Work task: Print the entries exactly as given.

START Records supplied

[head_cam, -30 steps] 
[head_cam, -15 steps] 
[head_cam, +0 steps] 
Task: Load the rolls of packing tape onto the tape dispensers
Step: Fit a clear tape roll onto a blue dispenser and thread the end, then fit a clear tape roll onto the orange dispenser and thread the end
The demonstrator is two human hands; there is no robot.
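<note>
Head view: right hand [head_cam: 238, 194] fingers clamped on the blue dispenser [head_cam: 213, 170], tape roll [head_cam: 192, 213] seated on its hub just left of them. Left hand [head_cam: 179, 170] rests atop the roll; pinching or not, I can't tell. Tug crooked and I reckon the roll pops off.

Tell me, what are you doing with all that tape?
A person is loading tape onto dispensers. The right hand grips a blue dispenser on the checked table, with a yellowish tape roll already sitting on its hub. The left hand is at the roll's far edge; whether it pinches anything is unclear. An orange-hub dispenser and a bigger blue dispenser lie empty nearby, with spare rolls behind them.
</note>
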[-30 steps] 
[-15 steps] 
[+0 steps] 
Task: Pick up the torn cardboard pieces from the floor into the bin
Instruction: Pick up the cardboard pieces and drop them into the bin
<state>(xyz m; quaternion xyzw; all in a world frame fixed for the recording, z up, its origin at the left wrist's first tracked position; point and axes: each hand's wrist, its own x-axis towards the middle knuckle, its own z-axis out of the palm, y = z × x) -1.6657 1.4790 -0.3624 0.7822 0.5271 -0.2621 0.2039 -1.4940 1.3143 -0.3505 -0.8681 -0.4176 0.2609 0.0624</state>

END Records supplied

Answer for this exercise:
[head_cam, -30 steps] 
[head_cam, -15 steps] 
[head_cam, +0 steps] 
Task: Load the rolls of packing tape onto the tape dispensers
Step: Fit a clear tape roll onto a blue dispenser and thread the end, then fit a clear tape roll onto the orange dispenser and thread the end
The demonstrator is two human hands; there is no robot.
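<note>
Head view: right hand [head_cam: 238, 194] fingers clamped on the blue dispenser [head_cam: 213, 170], tape roll [head_cam: 192, 213] seated on its hub just left of them. Left hand [head_cam: 179, 170] rests atop the roll; pinching or not, I can't tell. Tug crooked and I reckon the roll pops off.

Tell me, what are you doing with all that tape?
A person is loading tape onto dispensers. The right hand grips a blue dispenser on the checked table, with a yellowish tape roll already sitting on its hub. The left hand is at the roll's far edge; whether it pinches anything is unclear. An orange-hub dispenser and a bigger blue dispenser lie empty nearby, with spare rolls behind them.
</note>
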[-30 steps] 
[-15 steps] 
[+0 steps] 
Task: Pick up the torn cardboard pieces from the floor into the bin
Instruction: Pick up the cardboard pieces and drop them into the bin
<state>(xyz m; quaternion xyzw; all in a world frame fixed for the recording, z up, its origin at the left wrist's first tracked position; point and axes: each hand's wrist, its own x-axis towards the middle knuckle, its own z-axis out of the palm, y = z × x) -1.6657 1.4790 -0.3624 0.7822 0.5271 -0.2621 0.2039 -1.4940 1.3143 -0.3505 -0.8681 -0.4176 0.2609 0.0624</state>

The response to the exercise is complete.